KARARLAR UYGULANIYOR Cumhurbaşkanı, ‘‘Silahlı Kuvvetler'in yaptığı bazı açıklamalarda bu kararların üç yıl içinde yeteri kadar tam anlamıyla uygulanmadığı yönünde bazı üstü örtülü eleştiriler var. Siz nasıl değerlendiriyorsunuz?’’ sorusuna ise şu karşılığı verdi:
‘‘Bu kararların bir kısmının uygulanması o kadar kolay değil. Zaman alacaktır. Kararlar uygulanıyor. Uygulanması da gayet titiz bir şekilde takip ediliyor.’’

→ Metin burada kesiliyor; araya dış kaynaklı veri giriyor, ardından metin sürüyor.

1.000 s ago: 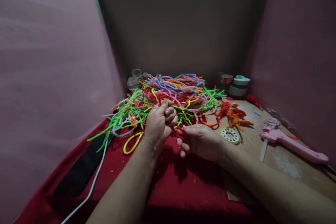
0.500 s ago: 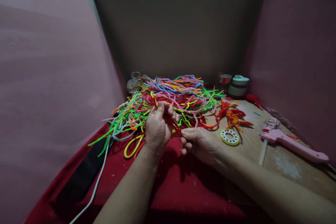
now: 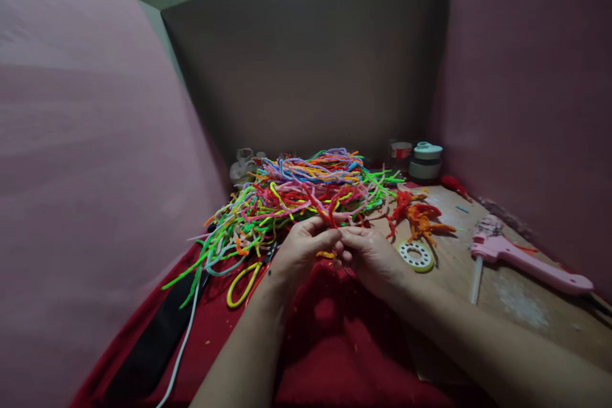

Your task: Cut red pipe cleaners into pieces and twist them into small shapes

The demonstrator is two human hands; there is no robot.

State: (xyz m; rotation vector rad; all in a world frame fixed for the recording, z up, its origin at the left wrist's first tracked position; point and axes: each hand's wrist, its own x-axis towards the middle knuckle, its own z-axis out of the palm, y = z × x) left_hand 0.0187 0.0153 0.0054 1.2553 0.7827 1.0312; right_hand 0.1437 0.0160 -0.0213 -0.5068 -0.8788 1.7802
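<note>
My left hand (image 3: 306,243) and my right hand (image 3: 370,252) meet in front of the pile, fingertips almost touching. Both pinch a red pipe cleaner (image 3: 331,209), whose fuzzy ends stick up above the fingers; its lower part is hidden by them. Right behind lies a heap of multicoloured pipe cleaners (image 3: 306,177). A yellow looped handle (image 3: 233,290), apparently of scissors, rests on the red cloth (image 3: 320,344) left of my left wrist. Close to my right hand is a yellow-rimmed disc (image 3: 403,253) with a ring of holes.
Twisted orange and red pipe-cleaner pieces (image 3: 421,220) lie on the brown board (image 3: 454,312). Further right rests a pink glue gun (image 3: 535,264) with a clear stick. Behind stands a lidded jar (image 3: 425,166). At left are a black slab (image 3: 148,344) and white cable (image 3: 184,341).
My hands have come together; the left has turned and moved right toward the right one. Red ends now stand up above the fingers. The view has tilted slightly upward.
</note>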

MGK'nın her ay muntazam olarak kararların uygulanma derecesini gözden geçirdiğini anlatan Demirel, demokratik ve laik Türkiye Cumhuriyeti'nin ülkesi ve milletiyle bölünmez bütünlüğünü koruyarak sonsuza kadar ayakta duracağını söyledi. 28 Şubat kararlarının da bunun için alındığını hatırlatan Demirel, şu uyarıda bulundu:
‘‘Herkes kendisini bu çerçevenin içinde bulduğu ve bu çerçeveyi zorlamadığı takdirde Türkiye'de barış olur. Çok iyi bilinmeli ki Türkiye geriye dönemez. Yani demokratik, laik Cumhuriyet halk tarafından beğenilmiş, sevilmiş, sahip çıkılmıştır.’’

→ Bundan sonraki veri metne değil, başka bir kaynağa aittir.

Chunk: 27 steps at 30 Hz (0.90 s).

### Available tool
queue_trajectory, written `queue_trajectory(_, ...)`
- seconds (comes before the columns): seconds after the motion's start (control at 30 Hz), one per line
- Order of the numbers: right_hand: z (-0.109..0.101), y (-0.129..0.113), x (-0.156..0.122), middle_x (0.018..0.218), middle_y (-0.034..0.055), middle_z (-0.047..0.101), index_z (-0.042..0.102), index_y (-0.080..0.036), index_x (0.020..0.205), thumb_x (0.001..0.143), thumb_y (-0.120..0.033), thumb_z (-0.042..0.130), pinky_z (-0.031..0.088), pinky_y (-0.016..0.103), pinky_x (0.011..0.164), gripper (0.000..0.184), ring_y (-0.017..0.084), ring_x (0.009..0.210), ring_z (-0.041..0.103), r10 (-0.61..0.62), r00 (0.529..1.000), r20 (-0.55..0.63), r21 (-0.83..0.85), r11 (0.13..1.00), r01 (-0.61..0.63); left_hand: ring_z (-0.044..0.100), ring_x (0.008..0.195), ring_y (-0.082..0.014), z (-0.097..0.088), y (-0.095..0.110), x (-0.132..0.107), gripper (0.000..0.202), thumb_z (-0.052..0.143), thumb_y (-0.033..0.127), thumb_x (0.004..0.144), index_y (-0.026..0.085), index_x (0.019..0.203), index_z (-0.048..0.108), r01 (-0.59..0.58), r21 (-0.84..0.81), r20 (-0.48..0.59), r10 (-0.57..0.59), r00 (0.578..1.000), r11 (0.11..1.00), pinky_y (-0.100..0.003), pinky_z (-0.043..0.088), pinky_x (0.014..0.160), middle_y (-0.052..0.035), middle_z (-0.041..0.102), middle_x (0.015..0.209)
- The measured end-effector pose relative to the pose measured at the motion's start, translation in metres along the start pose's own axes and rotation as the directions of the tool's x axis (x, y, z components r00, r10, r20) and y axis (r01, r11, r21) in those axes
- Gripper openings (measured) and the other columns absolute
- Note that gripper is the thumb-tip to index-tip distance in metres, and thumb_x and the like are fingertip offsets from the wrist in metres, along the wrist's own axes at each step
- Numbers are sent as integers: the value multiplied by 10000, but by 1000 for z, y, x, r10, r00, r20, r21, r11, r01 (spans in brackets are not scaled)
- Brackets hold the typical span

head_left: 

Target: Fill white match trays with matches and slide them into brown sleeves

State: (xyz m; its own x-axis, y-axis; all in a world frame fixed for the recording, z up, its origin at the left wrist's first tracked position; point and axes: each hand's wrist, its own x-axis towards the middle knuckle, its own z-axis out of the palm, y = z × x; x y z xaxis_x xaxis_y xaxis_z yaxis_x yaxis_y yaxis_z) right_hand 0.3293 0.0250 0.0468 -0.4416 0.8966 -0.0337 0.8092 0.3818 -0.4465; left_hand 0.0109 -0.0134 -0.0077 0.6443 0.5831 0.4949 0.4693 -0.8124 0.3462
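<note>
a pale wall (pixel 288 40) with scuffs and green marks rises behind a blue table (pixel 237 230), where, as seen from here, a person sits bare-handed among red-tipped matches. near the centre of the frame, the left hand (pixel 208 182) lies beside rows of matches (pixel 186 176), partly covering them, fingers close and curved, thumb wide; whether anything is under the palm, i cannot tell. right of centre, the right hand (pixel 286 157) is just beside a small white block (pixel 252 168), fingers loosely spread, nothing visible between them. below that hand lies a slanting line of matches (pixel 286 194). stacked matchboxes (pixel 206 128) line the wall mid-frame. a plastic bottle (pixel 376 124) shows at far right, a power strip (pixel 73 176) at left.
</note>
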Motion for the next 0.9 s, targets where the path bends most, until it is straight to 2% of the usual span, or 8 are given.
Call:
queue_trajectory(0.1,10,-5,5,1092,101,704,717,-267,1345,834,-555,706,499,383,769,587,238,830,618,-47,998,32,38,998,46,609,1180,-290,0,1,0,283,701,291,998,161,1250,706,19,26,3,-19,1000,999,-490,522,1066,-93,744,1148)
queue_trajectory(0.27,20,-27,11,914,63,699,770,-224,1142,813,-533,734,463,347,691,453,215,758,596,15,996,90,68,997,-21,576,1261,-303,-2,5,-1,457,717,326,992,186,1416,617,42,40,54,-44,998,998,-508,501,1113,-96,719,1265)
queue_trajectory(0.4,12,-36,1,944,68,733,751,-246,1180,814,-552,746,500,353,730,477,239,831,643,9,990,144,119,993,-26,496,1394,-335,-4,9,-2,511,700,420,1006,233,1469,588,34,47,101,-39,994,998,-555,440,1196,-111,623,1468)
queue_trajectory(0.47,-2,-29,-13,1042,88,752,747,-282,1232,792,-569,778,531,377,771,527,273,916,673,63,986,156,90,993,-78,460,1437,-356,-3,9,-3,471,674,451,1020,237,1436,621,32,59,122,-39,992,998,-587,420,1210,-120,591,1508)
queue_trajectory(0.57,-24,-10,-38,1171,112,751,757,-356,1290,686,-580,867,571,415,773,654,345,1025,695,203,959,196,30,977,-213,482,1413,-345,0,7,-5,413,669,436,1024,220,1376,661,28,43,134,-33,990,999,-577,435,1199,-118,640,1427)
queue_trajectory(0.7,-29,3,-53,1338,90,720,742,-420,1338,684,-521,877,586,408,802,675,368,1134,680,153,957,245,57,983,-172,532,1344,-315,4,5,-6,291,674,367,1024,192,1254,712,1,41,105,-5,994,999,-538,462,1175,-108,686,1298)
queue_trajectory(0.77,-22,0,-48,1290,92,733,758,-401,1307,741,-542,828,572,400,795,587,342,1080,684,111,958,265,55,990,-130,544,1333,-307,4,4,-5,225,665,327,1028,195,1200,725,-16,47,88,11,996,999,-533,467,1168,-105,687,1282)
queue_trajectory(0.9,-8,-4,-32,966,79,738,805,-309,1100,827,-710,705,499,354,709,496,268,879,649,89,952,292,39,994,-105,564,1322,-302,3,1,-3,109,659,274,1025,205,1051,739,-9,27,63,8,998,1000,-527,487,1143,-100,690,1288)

TC BÜNYESİ SAĞLIKLI Tarihten devralınan şartların yanısıra bölgenin de şartları bulunduğunu hatırlatan Cumhurbaşkanı, ‘‘Bütün bu şartlar göz önünde tutulursa bir takım cereyanlardan Türkiye de nasibini alıyor’’ dedi. Her sağlıklı bünyeye birtakım hastalıklar arız olabileceğini ifade eden Demirel, şunları söyledi:
‘‘Bünye bunları defedecek güce sahip olduğu sürece sağlıklılık devam eder. Türkiye Cumhuriyeti Devleti de sağlıklı bir devlettir. Kendisini korumaya, demokrasiyi korumaya, laikliği korumaya, Türkiye'nin bölünmez bütünlüğünü korumaya milletle el ele vererek muktedirdir.’’
Dinci basın: Kara darbe
HİZBULLAH vahşetinin ardından yeniden güncellik kazanan 28 Şubat kararlarının 3. yıldönümü, radikal dinci basında tepki fırtınası yarattı. İşte radikal dinci basından 28 Şubat kararlarıyla ilgili seçmeler:
AKİT Gazete manşetten verdiği ve ‘‘kara darbe’’ olarak nitelediği 28 Şubat'ın yıldönümünü, ‘‘Ülkeme domuzbağı’’ başlığıyla verdi. ‘‘İrtica paranoyası devam ediyor’’ diyen Akit, inançlı insanların baskı altında tutulduğunu öne sürdü. Gazete, yıldönümü dolayısıyla Faruk Köse'nin kaleminden ‘‘28 Şubat, Kara Şubat'ın Seyir Defteri’’ adlı bir yazı dizisine de başladı. Hacettepe Üniversitesi'nden Doç. Dr. Atilla Yayla'nın ‘‘Dine ciddi baskı var’’ açıklamasını ilk sayfaya taşıyan Akit, dönemin Adalet Bakanı Şevket Kazan'ın 28 Şubat'ın millet eliyle bitirileceğini ileri süren sözlerinin de bulunduğu bir röportaja yer verdi. Ayrıca FP'li Prof. Dr. Mustafa Kamalak'ın açıklamaları, ‘‘Tükürün, milleti alçakça vuran darbelere’’ başlığıyla iç sayfalarda yerini aldı.
ZAMAN Fethullah Gülen'in gazetesi Zaman, Gülen'in orduyu ve devleti ele geçirmeyi tasarladığını açıkladığı kasetin ortaya çıkmasının ardından başlattığı ılımlı yayınlar yapma tavrını sürdürdü. 28 Şubat'ı ‘‘gelenekçi bir darbe’’ olarak niteleyen gazete, yıldönümü için yalnızca iki özel röportaja yer verdi. 28 Şubat, köşeyazılarına ve haberlere taşınmadı.